Records excerpted from a collection:
Segment Open

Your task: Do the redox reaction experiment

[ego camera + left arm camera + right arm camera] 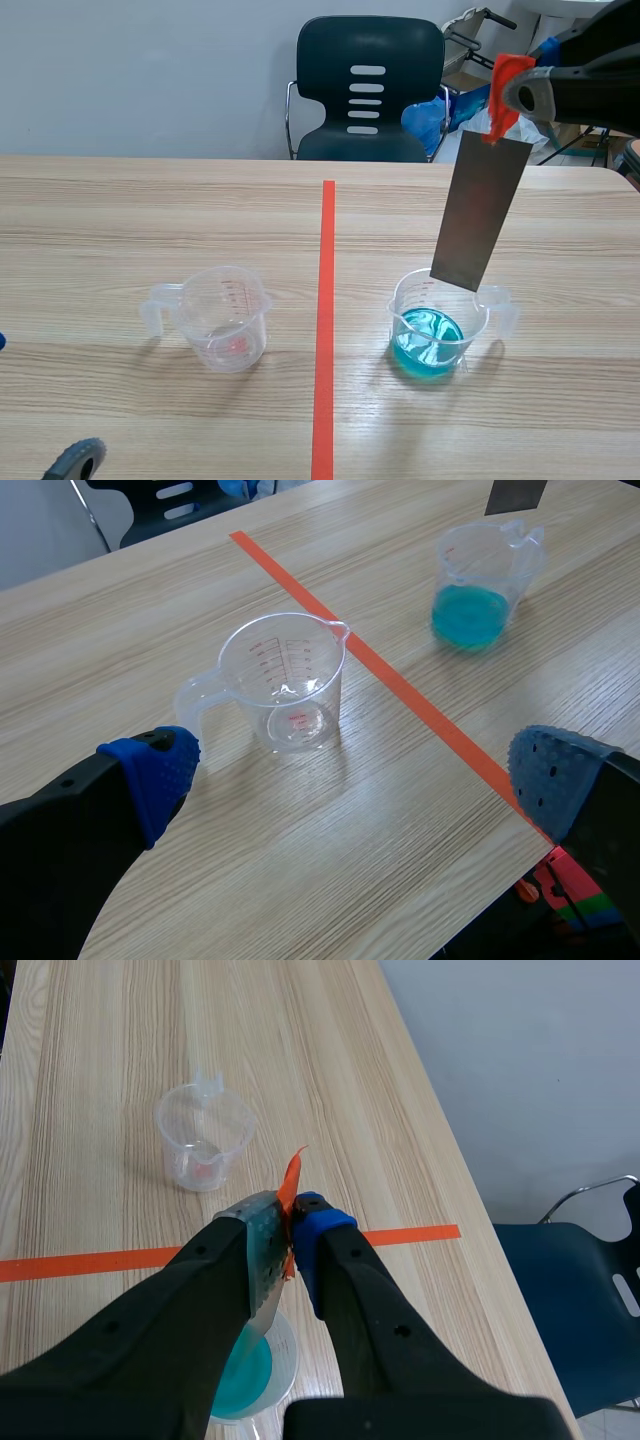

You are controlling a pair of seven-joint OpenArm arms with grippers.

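Observation:
A grey metal strip (480, 210) with an orange tag (504, 92) at its top hangs above the right beaker (438, 325), which holds blue liquid (428, 343). My right gripper (510, 95) is raised at the upper right, shut on the strip's tagged end; in the right wrist view the strip (264, 1265) and tag (289, 1192) sit pinched between the fingers over the blue liquid (243, 1380). An empty clear beaker (222, 317) stands left of the tape line, also seen ahead of my open left gripper (350, 780) as the empty beaker (285, 682).
A black chair (368, 90) stands behind the table's far edge. An orange-red tape line (325, 320) splits the wooden table. The right beaker (482, 580) stands beyond the tape in the left wrist view.

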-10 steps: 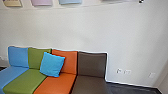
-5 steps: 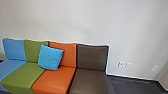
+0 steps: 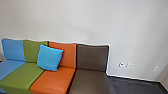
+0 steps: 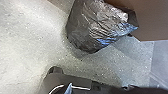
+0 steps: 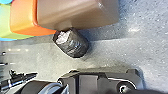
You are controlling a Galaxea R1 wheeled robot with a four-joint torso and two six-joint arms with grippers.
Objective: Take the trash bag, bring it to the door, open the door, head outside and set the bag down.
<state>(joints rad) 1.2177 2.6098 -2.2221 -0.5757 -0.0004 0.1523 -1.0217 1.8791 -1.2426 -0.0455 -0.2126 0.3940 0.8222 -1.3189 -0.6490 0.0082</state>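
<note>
While the trash bag (image 5: 76, 47) rests beside the brown seat (image 5: 77, 12) | it should be gripped high | neither hand's state can be told

The trash bag (image 4: 88, 30) looks like glossy, crinkled plastic, the cushion (image 3: 50, 58) matt cloth, the wall (image 3: 75, 20) smooth
</note>
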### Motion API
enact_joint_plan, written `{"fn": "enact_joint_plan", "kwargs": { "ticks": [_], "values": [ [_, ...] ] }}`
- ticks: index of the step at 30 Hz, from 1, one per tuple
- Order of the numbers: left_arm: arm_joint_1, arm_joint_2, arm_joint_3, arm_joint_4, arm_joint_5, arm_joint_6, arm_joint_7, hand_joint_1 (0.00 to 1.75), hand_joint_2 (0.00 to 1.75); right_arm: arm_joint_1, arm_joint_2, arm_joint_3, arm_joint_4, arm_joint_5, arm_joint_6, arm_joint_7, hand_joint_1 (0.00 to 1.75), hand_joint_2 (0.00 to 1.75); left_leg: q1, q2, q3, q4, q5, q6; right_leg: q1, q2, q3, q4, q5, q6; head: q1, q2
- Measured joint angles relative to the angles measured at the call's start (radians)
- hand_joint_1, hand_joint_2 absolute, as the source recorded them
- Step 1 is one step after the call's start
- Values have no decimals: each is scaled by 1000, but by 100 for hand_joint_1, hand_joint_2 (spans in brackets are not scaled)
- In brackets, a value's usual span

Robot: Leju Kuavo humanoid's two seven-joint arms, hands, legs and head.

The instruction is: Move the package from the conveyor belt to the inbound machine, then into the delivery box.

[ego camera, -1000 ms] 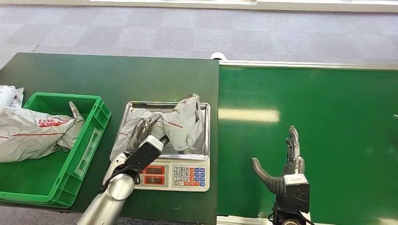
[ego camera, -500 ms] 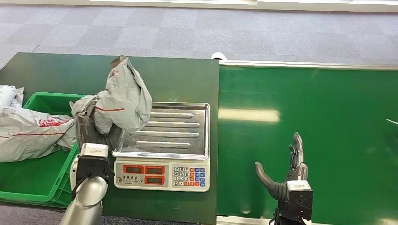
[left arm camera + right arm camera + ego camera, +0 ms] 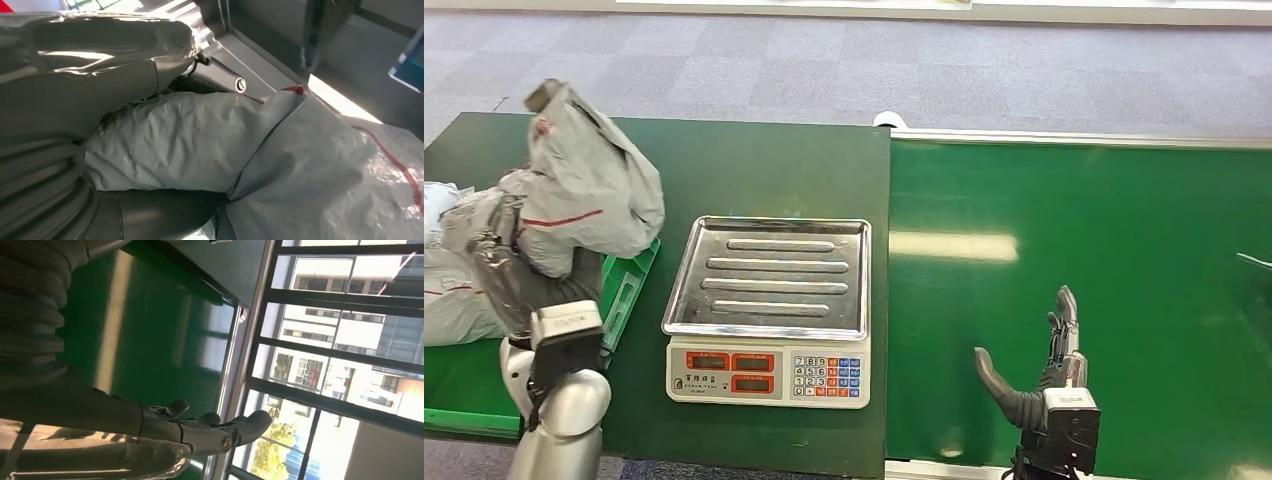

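Head view, lower right of the frame: the right hand (image 3: 1044, 375) stands over the conveyor belt (image 3: 1124, 300), fingers (image 3: 1064, 320) extended and released, thumb apart, holding nothing. The right wrist view adds the same fingers (image 3: 220, 432) spread above the green belt surface, with a window frame and buildings beyond, which the head view lacks

Lower left: the left hand (image 3: 509, 265) is raised, its fingers grasping the grey package (image 3: 584, 195), held clear above the green delivery box (image 3: 629, 285) at the left edge. The left wrist view shows the package (image 3: 300, 165) close up, crumpled grey plastic with a red line, pressed against the hand's grey cover (image 3: 75, 75); the fingers themselves are hidden there

Centre of the bench (image 3: 754, 165): the inbound machine (image 3: 769, 310), a scale with a steel tray and keypad, tray bare. Another grey bag (image 3: 449, 300) lies in the box at the left edge
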Motion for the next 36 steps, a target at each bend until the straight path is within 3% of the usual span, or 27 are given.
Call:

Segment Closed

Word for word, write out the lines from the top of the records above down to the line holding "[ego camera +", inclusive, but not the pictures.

• Task answer:
Your task: Do the redox reaction experiment

[ego camera + left arm camera + right arm camera] 

There is no more to add to the answer.